=== WHAT YOU NEED TO DO ===
Look through the entries below and extract exactly the lines from the one containing "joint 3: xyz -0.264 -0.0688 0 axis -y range" through the one containing "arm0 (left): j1", ends included.

(Saved data entries)
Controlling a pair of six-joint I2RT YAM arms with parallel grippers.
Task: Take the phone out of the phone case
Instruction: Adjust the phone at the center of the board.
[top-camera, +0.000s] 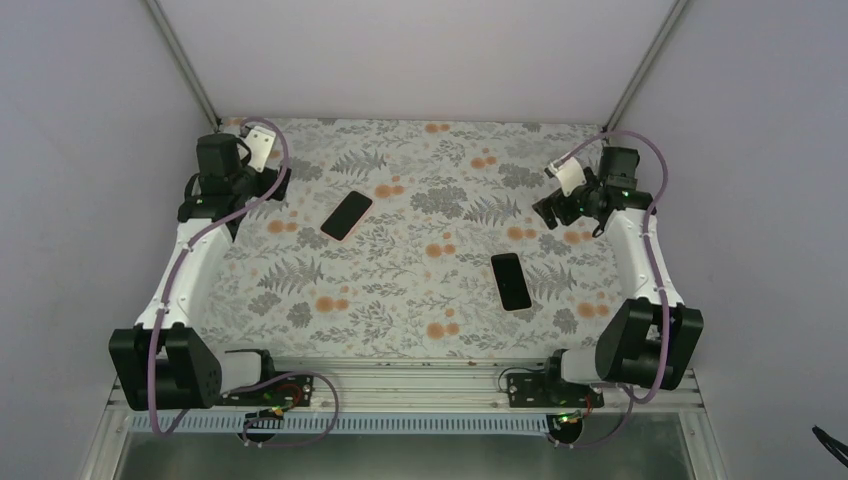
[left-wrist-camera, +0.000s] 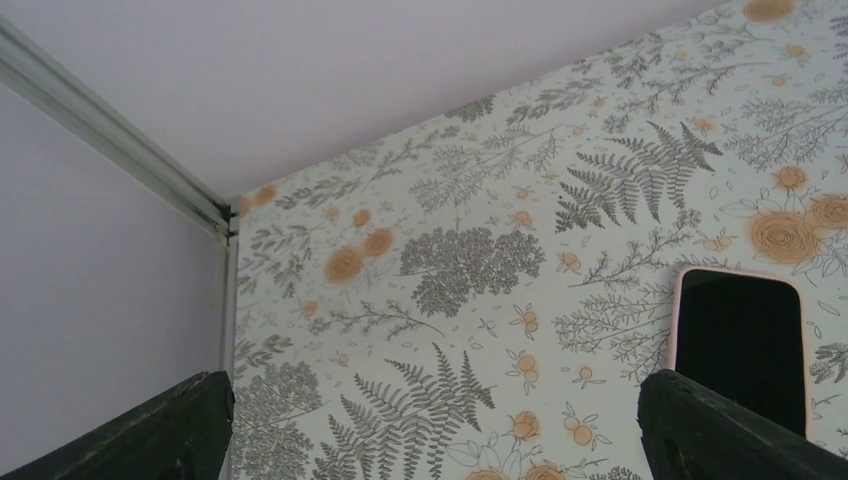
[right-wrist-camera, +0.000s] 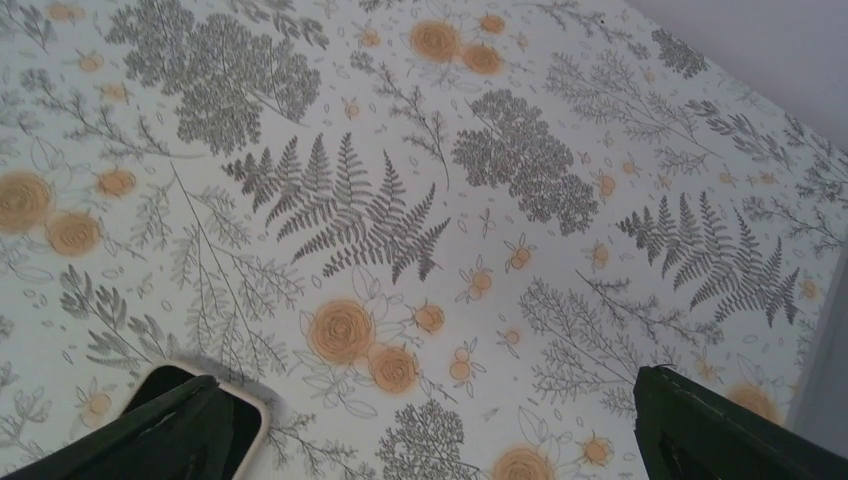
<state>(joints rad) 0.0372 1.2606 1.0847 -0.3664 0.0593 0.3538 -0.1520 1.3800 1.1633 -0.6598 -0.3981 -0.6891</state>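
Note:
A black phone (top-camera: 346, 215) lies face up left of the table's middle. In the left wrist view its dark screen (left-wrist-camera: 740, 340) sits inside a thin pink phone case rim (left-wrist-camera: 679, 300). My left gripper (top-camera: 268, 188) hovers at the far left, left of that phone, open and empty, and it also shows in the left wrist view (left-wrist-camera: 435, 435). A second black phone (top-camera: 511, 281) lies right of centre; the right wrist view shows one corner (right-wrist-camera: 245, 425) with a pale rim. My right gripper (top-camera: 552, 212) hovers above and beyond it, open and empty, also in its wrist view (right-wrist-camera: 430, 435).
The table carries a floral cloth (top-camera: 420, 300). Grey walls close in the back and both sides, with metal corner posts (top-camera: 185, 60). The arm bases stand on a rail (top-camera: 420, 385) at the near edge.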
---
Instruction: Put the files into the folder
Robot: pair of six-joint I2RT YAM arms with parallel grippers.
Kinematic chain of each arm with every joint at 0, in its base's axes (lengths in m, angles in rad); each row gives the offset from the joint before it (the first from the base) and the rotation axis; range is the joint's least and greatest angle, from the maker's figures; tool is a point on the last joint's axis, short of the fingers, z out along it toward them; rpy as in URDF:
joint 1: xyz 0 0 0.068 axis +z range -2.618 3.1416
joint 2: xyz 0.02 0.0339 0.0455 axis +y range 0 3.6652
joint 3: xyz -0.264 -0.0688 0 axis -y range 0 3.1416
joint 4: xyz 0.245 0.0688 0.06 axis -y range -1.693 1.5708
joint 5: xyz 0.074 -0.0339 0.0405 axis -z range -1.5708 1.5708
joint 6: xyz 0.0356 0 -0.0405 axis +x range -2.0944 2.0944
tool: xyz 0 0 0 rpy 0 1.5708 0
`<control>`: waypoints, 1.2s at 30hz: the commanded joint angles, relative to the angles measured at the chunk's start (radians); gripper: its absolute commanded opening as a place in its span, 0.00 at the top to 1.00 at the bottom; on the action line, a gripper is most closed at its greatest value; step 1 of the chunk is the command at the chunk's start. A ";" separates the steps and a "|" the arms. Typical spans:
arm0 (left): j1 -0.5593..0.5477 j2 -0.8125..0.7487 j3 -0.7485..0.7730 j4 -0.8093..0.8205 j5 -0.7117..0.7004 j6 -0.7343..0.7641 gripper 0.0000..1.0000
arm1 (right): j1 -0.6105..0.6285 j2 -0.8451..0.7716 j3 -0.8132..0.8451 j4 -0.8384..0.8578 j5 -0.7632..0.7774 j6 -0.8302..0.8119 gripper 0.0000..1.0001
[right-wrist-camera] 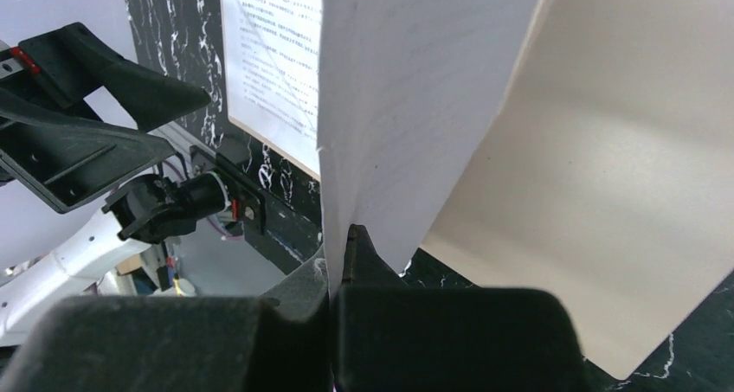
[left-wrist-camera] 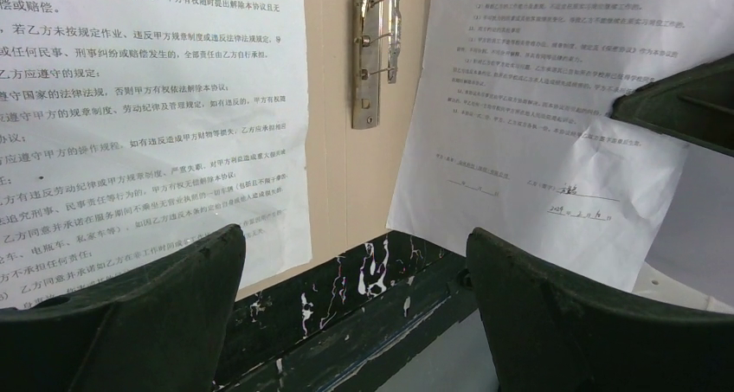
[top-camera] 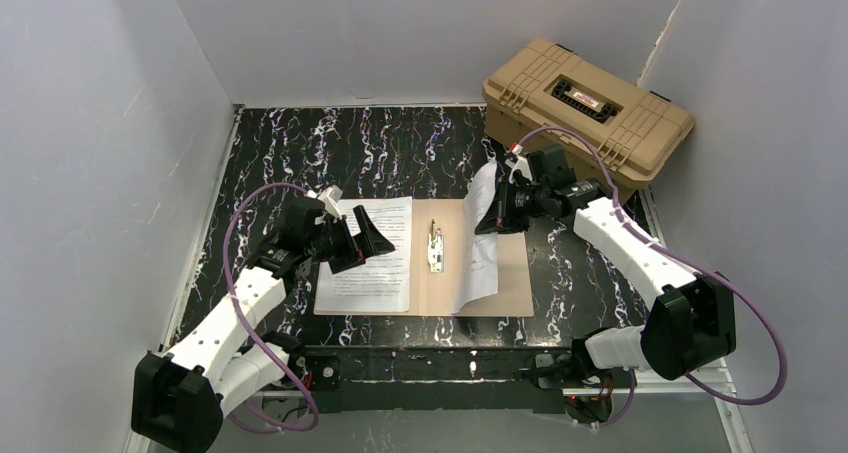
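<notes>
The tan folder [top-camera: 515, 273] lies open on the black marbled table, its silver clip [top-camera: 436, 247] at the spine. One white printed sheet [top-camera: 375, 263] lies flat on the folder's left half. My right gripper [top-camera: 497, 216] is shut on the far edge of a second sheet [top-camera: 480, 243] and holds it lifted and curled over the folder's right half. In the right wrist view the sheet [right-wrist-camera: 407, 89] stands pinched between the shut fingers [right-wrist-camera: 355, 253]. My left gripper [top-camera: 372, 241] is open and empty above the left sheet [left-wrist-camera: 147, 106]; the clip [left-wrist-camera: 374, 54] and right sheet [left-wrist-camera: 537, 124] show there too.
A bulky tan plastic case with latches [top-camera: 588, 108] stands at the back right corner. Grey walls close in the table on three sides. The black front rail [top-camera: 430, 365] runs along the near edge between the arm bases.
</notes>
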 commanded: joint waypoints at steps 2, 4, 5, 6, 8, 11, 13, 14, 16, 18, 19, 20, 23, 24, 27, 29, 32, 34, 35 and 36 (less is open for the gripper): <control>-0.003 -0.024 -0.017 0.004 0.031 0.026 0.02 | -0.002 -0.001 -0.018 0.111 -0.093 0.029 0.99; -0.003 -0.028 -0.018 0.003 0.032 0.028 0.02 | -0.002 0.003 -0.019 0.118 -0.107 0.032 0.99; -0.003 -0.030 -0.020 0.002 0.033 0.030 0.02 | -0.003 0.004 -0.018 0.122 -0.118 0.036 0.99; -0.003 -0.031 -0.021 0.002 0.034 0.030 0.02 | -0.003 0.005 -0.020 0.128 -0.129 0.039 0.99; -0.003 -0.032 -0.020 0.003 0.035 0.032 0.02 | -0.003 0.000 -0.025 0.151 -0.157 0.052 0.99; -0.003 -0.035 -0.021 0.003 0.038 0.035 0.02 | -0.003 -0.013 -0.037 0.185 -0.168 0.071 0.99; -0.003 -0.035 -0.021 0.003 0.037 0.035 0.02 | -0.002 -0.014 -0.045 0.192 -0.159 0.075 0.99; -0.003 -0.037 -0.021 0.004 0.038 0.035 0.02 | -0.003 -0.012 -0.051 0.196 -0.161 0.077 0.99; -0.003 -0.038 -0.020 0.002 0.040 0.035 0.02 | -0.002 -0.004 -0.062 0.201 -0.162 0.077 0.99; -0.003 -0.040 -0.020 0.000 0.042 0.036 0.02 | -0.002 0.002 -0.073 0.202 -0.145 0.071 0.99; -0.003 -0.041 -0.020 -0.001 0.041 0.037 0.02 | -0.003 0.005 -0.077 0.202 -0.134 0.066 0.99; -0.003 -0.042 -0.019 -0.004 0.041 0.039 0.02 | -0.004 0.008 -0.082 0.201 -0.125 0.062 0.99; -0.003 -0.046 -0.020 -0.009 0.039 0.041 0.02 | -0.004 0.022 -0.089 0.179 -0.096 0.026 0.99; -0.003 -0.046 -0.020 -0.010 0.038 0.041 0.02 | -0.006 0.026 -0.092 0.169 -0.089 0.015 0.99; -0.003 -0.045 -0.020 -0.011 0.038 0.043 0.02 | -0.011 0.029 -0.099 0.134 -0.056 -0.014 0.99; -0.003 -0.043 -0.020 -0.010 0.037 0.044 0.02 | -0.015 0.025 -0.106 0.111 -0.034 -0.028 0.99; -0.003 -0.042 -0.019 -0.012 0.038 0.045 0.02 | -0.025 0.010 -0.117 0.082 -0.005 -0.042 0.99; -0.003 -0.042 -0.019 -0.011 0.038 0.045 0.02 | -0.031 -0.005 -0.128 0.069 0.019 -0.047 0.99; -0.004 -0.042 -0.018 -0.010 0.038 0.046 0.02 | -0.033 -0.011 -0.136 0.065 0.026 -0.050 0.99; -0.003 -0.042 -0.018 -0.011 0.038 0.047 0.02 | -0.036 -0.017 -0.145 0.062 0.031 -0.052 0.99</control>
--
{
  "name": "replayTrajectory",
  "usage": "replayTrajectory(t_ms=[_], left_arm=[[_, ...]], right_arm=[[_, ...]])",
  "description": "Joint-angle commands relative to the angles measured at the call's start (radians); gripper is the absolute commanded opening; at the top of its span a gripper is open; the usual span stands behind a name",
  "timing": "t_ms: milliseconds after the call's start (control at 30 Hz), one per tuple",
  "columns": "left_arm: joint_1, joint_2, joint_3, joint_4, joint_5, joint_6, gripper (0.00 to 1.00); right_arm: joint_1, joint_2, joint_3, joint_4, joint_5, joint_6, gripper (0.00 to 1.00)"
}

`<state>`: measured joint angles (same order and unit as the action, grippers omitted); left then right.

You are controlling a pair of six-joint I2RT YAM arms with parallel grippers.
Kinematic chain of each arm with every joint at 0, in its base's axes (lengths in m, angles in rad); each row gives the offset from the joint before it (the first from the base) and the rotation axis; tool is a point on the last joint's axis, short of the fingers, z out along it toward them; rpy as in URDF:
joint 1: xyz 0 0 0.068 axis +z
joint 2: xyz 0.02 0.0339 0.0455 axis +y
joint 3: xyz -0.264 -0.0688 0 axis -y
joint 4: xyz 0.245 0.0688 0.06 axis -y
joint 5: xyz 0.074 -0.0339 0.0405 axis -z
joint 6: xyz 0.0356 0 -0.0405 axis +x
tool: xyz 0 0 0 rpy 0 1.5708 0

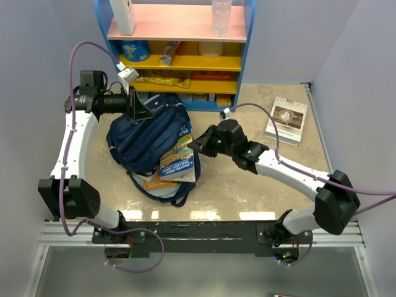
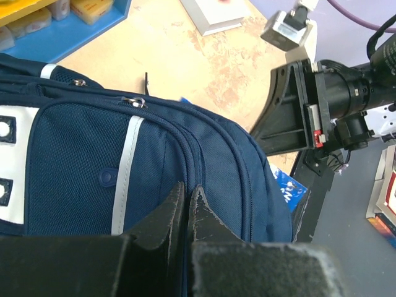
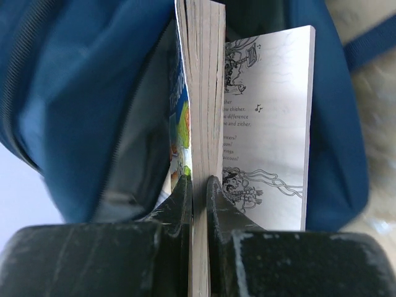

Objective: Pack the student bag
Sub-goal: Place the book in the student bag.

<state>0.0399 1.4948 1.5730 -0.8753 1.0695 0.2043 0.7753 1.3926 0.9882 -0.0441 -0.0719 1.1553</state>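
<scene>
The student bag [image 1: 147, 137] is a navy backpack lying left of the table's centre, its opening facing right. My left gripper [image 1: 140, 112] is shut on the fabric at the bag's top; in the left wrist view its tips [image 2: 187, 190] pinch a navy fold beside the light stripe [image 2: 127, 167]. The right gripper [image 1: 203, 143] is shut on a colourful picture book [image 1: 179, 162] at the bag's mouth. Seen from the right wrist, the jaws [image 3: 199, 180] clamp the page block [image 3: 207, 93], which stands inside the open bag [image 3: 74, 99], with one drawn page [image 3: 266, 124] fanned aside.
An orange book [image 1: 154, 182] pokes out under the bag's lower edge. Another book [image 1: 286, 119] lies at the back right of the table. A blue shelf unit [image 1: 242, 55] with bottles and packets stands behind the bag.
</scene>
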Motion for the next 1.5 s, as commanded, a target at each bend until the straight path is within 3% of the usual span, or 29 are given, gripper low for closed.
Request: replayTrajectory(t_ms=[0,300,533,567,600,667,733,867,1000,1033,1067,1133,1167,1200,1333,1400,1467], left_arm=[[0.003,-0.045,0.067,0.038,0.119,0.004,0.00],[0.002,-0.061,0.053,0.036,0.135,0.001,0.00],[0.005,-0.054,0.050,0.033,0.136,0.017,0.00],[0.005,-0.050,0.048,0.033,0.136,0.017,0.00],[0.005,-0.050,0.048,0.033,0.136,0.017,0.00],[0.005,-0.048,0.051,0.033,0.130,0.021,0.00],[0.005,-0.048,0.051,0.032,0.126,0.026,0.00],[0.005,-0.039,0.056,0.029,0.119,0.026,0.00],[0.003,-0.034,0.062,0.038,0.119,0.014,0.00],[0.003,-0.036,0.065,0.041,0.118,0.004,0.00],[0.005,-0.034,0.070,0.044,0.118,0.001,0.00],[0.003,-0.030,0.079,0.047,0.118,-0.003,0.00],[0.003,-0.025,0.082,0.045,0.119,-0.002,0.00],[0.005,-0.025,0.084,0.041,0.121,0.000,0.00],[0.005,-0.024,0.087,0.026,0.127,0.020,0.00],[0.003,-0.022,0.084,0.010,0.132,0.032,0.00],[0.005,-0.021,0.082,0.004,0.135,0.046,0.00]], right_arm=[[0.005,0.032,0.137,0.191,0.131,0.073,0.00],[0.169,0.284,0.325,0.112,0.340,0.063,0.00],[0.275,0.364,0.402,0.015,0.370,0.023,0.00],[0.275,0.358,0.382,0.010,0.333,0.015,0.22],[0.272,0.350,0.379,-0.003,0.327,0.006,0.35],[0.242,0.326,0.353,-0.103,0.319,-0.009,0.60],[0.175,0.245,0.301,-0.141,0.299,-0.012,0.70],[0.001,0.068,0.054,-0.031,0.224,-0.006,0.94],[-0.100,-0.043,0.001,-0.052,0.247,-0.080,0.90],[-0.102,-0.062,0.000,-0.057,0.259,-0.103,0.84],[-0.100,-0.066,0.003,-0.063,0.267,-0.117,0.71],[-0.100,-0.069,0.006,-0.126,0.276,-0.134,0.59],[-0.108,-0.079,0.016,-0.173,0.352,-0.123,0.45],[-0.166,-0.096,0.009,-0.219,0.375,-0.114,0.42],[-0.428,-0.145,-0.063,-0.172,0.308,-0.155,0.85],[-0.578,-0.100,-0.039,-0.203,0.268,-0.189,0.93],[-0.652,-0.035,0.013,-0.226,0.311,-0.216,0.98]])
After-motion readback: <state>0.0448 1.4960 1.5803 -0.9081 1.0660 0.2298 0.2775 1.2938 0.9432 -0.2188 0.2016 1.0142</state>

=== COMPLETED TASK ===
joint 3: xyz -0.264 -0.0688 0 axis -y range 0 3.1416
joint 4: xyz 0.245 0.0688 0.06 axis -y range -1.693 1.5708
joint 5: xyz 0.074 -0.0339 0.0405 axis -z range -1.5708 1.5708
joint 6: xyz 0.0356 0 -0.0405 axis +x range -2.0944 2.0944
tool: xyz 0 0 0 rpy 0 1.5708 0
`<control>`: waypoints, 1.2s at 30hz: the commanded joint angles, relative to the angles measured at the chunk's start (radians); gripper: its absolute commanded opening as a place in its span, 0.00 at the top to 1.00 at the bottom; on the action line, a gripper is most closed at its greatest value; step 1 of the chunk is the command at the chunk's start. A ";" separates the steps and a "|" the arms. Typical spans:
arm0 (left): j1 -0.5593..0.5477 j2 -0.8125..0.7487 j3 -0.7485..0.7730 j4 -0.8093..0.8205 j5 -0.7117..0.7004 j6 -0.7343..0.7641 gripper 0.0000..1.0000

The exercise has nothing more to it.